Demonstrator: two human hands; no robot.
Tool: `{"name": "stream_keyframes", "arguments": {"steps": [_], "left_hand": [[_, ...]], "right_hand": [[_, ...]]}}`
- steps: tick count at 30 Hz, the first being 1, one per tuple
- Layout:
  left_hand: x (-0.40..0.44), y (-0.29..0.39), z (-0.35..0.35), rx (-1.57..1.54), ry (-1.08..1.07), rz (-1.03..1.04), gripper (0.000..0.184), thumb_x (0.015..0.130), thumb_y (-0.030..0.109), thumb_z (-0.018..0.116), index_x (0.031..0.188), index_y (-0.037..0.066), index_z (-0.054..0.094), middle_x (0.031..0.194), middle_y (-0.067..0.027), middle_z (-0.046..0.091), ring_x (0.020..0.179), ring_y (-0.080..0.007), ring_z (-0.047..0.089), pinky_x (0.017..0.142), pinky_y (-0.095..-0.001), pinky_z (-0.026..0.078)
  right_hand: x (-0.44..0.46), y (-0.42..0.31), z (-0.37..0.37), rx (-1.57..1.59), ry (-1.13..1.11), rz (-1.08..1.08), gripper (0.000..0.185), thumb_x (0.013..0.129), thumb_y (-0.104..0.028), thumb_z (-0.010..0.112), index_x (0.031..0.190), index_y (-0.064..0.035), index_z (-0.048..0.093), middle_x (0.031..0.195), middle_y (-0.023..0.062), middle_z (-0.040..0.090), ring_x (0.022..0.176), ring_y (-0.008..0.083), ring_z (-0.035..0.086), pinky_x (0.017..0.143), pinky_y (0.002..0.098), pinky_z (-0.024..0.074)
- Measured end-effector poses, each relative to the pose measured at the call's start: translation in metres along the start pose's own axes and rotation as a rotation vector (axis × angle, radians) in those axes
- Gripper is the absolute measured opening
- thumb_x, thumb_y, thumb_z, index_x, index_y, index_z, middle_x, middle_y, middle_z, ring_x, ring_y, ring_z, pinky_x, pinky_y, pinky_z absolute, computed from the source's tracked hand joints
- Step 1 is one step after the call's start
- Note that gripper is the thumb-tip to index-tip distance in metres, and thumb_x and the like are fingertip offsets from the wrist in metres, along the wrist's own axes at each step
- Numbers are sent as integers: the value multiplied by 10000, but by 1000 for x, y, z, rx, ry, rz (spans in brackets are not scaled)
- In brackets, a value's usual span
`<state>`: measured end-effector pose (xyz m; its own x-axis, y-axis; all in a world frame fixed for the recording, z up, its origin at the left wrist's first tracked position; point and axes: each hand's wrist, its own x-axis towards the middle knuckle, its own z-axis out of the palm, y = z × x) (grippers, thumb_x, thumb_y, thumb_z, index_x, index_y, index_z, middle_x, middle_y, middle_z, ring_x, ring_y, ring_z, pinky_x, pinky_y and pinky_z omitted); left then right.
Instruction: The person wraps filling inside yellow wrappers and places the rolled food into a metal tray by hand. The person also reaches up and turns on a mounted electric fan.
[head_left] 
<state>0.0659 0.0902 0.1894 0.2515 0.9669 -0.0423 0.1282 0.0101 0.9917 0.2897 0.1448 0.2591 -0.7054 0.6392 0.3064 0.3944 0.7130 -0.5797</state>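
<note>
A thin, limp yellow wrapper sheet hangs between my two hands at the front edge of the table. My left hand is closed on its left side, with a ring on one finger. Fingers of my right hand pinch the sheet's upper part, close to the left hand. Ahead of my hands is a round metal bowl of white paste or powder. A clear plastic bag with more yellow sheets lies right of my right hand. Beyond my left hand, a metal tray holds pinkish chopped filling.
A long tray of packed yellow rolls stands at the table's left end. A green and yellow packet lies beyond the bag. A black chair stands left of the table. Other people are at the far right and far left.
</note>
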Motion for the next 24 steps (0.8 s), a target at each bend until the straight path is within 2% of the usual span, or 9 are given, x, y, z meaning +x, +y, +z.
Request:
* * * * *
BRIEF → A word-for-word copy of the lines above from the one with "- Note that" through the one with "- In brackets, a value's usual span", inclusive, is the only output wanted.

ANSWER BOX →
- Note that gripper is the thumb-tip to index-tip distance in metres, and thumb_x and the like are fingertip offsets from the wrist in metres, along the wrist's own axes at each step
- Numbers are sent as integers: the value multiplied by 10000, but by 1000 for x, y, z, rx, ry, rz (spans in brackets are not scaled)
- In brackets, a value's usual span

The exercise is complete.